In the second half of the project, as CHAs' workload decreased, delivery of nutrition education sessions and counselling on infant and young child feeding (IYCF) became more systematic. These activities were addressed not only to the mothers of children enrolled in the project, but to the community in general, as a means of preventing malnutrition.

Half way through the programme, it was identified that even within the 3 km radius of a health facility, children with malnutrition were not attending the health facility. Hence World Vision and partners also utilised CHAs within the 3 km radius to identify children and refer them to the PTPA.

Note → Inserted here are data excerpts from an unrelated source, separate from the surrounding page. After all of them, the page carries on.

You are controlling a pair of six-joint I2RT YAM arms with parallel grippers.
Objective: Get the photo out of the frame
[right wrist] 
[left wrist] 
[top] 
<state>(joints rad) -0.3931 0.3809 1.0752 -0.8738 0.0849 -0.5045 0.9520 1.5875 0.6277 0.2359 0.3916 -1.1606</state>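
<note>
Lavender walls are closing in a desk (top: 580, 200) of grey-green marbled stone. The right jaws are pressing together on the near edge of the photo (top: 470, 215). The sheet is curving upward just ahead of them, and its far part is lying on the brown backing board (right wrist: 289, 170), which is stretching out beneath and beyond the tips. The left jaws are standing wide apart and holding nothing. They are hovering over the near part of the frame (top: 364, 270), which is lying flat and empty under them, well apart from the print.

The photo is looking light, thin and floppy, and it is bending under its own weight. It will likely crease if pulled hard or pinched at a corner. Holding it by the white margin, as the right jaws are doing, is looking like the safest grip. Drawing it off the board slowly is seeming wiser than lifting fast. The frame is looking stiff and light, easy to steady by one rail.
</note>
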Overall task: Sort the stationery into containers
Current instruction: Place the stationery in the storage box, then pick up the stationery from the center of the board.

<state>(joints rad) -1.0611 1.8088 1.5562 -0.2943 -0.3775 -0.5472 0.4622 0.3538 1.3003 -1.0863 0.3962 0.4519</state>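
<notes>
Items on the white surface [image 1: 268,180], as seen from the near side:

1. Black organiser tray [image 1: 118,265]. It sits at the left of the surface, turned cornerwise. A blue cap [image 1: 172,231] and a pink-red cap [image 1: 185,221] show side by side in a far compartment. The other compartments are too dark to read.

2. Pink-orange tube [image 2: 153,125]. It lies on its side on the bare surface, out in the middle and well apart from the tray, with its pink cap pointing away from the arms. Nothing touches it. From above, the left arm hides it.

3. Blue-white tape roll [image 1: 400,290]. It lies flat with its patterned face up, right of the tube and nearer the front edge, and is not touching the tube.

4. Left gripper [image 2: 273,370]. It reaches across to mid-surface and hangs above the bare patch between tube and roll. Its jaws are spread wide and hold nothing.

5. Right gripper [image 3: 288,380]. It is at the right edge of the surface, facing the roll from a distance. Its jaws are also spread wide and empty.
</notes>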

Extensive community mobilisation took place through village traditional leaders (Sobas) to promote better feeding practices and CMAM activities, using the project’s advocacy materials. Screening activities were supported by the sobas (who conducted weekly meetings), traditional practitioners, teachers and the church leaders. This good relationship built with the community fostered strong participation and a corresponding low default rate.

Due to the small sample size in the initial survey, the high GAM rate in Zaire Province turned out to be significantly lower at 5.6% compared to the initial estimation of 19.8%. Therefore implementation in Zaire Province closed in August 2013 due to low caseload.

Programme outcomes

A total of 705,058 children were screened by CHAs between February and November 2013, an estimated 85.2% of the under-five population. During the project lifetime, 23,865 children were admitted for SAM treatment and 53,229 for MAM. This represents 9.3% of all under-fives in the intervention areas. In addition 176,144 mothers of children enrolled in the programme received training and counselling on nutrition and improved IYCF practices.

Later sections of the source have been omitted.